Consider the list of strings below. Suppose we wanted a set containing just the lengths of the strings contained in the collection; this could be easily computed using a set comprehension:

In [None]:
strings = ['a', 'as', 'bat', 'car', 'dove', 'python']

In [None]:
unique_lengths = {len(x) for x in strings}
unique_lengths

As a simple dict comprehension example, we could create a lookup map of these strings
to their locations in the list:

In [None]:
loc_mapping = {val : index for index, val in enumerate(strings)}
loc_mapping

In [None]:
list(enumerate(strings))

Note that this dict could be equivalently constructed by:

In [None]:
loc_mapping = dict((val, idx) for idx, val in enumerate(strings))
loc_mapping

## More on Functions

### Functions Are Objects

Since Python functions are objects, many constructs can be easily expressed that are
difficult to do in other languages. Suppose we were doing some data cleaning and
needed to apply a bunch of transformations to the following list of strings:

In [None]:
states = [' Alabama ', 'Georgia!', 'Georgia', 'georgia', 'FlOrIda',
'south carolina##', 'West virginia?']

Anyone who has ever worked with user-submitted survey data can expect messy results
like these. Lots of things need to happen to make this list of strings uniform and ready
for analysis: whitespace stripping, removing punctuation symbols, and proper capitalization.


As a first pass, we might write some code like:

In [None]:
import re # Regular expression module
def clean_strings(strings):
    result = []
    for value in strings:
        value = value.strip()
        value = re.sub('[!#?]', '', value) # remove punctuation
        value = value.title()
        result.append(value)
    return result

The result looks like this:

In [None]:
clean_strings(states)

An alternate approach that you may find useful is to make a list of the operations you
want to apply to a particular set of strings:

In [None]:
def remove_punctuation(value):
    return re.sub('[!#?]', '', value)

clean_ops = [str.strip, remove_punctuation, str.title]

def clean_strings(strings, ops):
    result = []
    for value in strings:
        for function in ops:
            value = function(value)
        result.append(value)
    return result

In [None]:
clean_strings(states, clean_ops)

A more functional pattern like this enables you to easily modify how the strings are
transformed at a very high level. The clean_strings function is also now more reusable!

You can naturally use functions as arguments to other functions like the built-in map
function, which applies a function to a collection of some kind:

In [None]:
list(map(remove_punctuation, states))

### More on IPython, Notebook and Tips for Productive Code Development

Writing code in a way that makes it easy to develop, debug, and ultimately use interactively
may be a paradigm shift for many users. There are procedural details like code
reloading that may require some adjustment as well as coding style concerns.

As such, most of this section is more of an art than a science and will require some
experimentation on your part to determine a way to write your Python code that is
effective and productive for you. Ultimately you want to structure your code in a way
that makes it easy to use iteratively and to be able to explore the results of running a
program or function as effortlessly as possible. I have found software designed with
IPython in mind to be easier to work with than code intended only to be run as as
standalone command-line application. This becomes especially important when something
goes wrong and you have to diagnose an error in code that you or someone else
might have written months or years beforehand.
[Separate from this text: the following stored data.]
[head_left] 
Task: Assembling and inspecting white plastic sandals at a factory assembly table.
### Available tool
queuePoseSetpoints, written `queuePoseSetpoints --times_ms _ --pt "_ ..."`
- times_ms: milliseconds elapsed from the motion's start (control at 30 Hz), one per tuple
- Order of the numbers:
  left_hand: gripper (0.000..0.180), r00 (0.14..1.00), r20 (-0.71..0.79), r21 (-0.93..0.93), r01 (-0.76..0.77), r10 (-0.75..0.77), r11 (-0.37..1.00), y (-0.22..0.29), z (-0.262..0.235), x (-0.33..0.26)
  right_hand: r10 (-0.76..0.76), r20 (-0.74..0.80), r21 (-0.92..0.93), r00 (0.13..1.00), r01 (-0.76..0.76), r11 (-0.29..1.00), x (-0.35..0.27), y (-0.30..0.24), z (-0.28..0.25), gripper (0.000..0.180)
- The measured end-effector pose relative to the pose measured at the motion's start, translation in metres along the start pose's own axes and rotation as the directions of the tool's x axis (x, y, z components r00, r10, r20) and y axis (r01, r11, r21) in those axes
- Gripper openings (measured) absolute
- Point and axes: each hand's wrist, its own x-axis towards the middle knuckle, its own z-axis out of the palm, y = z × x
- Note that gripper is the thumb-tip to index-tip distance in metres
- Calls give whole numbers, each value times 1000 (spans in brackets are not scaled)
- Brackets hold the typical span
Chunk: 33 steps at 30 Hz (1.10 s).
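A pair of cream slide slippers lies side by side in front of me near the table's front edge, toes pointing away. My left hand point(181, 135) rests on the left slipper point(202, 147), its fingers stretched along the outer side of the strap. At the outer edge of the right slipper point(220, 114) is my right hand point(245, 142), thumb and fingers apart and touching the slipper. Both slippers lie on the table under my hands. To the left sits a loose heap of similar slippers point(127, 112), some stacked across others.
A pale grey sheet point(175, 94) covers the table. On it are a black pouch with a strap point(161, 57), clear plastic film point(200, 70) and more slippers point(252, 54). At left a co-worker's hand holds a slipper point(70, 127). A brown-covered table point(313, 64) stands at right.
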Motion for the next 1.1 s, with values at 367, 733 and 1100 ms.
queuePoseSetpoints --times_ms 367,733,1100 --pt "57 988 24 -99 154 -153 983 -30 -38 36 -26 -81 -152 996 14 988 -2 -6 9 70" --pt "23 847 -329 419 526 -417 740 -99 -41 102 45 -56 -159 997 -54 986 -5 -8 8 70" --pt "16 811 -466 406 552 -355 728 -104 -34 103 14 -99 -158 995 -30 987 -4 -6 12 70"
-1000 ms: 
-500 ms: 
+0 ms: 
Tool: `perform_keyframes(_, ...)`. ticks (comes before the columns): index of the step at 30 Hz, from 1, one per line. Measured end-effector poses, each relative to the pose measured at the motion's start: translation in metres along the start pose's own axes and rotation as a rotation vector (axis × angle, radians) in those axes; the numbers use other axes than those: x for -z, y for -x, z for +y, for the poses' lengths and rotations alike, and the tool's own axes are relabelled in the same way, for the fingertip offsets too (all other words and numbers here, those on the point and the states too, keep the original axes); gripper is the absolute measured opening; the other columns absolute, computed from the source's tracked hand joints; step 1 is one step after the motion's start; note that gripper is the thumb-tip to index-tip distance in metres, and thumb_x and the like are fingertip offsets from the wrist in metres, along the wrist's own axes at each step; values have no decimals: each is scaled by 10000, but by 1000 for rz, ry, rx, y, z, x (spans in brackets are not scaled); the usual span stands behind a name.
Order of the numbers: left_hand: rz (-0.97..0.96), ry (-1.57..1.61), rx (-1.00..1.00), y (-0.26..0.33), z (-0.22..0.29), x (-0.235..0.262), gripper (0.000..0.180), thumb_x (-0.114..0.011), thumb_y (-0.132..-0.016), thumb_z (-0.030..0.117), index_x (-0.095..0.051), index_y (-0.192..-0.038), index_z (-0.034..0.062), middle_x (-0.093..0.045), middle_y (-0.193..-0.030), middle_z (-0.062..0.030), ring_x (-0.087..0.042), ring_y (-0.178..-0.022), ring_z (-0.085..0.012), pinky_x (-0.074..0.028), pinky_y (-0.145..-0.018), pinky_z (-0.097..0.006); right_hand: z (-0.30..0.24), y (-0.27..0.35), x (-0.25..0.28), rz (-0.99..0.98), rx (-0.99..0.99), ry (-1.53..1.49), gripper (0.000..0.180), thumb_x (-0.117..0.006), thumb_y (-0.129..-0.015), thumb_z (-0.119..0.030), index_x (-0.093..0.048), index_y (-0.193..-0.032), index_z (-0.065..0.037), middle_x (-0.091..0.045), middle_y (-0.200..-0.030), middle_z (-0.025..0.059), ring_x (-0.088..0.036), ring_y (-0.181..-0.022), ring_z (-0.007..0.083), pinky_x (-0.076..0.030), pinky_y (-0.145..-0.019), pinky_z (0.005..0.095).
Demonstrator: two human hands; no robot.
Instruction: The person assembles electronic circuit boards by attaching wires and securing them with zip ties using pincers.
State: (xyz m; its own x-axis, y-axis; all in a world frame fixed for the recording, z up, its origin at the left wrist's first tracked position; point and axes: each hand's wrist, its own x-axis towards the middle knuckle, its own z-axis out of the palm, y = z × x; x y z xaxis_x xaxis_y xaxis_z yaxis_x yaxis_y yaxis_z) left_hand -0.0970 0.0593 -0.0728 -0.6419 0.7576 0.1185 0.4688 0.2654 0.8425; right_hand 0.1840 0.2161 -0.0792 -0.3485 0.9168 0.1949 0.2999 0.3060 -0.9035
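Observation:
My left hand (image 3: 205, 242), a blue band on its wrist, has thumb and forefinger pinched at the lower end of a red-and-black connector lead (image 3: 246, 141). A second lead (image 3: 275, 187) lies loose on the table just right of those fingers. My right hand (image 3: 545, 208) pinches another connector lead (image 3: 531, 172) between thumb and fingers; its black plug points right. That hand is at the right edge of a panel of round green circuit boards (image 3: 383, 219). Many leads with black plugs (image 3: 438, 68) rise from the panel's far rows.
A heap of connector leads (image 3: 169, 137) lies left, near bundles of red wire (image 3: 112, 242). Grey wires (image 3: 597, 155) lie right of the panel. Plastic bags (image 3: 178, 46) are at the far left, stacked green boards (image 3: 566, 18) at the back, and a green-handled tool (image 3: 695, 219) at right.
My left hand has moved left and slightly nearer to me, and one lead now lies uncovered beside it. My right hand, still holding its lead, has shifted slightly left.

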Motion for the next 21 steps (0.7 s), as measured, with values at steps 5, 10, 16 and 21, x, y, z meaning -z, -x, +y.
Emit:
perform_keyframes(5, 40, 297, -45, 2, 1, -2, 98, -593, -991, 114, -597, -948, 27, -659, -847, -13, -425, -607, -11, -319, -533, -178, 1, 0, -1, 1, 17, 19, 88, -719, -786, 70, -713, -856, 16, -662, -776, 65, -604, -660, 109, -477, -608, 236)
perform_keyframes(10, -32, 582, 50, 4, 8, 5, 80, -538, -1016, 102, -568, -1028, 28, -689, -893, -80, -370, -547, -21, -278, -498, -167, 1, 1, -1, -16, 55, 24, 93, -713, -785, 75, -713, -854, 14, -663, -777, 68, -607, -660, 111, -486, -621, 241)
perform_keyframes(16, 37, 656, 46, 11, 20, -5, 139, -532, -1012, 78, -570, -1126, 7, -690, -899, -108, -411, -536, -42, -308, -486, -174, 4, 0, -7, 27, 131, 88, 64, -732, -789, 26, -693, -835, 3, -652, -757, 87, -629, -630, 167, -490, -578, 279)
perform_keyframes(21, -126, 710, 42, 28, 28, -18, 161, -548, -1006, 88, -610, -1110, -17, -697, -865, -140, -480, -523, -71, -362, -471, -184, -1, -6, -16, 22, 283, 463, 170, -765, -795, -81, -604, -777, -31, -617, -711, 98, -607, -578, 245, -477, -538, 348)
### Reloading Module Dependencies

In Python, when you type import some_lib, the code in some_lib is executed and all the
variables, functions, and imports defined within are stored in the newly created
some_lib module namespace. The next time you type import some_lib, you will get a
reference to the existing module namespace. The potential difficulty in interactive code
development in IPython comes when you, say, %run a script that depends on some other
module where you may have made changes. Suppose I had the following code in
test_script.py:

If you were to execute %run test_script.py then modify some_lib.py, the next time you
execute %run test_script.py you will still get the old version of some_lib because of
Python’s “load-once” module system. This behavior differs from some other data analysis
environments, like MATLAB, which automatically propagate code changes.1 To
cope with this, you have a couple of options. The first way is to use Python's built-in
reload function, altering test_script.py to look like the following:

This guarantees that you will get a fresh copy of some_lib every time you run
test_script.py. Obviously, if the dependencies go deeper, it might be a bit tricky to be
inserting usages of reload all over the place. For this problem, IPython has a special
dreload function (not a magic function) for “deep” (recursive) reloading of modules. If
I were to run import some_lib then type dreload(some_lib), it will attempt to reload
some_lib as well as all of its dependencies. This will not work in all cases, unfortunately,
but when it does it beats having to restart IPython.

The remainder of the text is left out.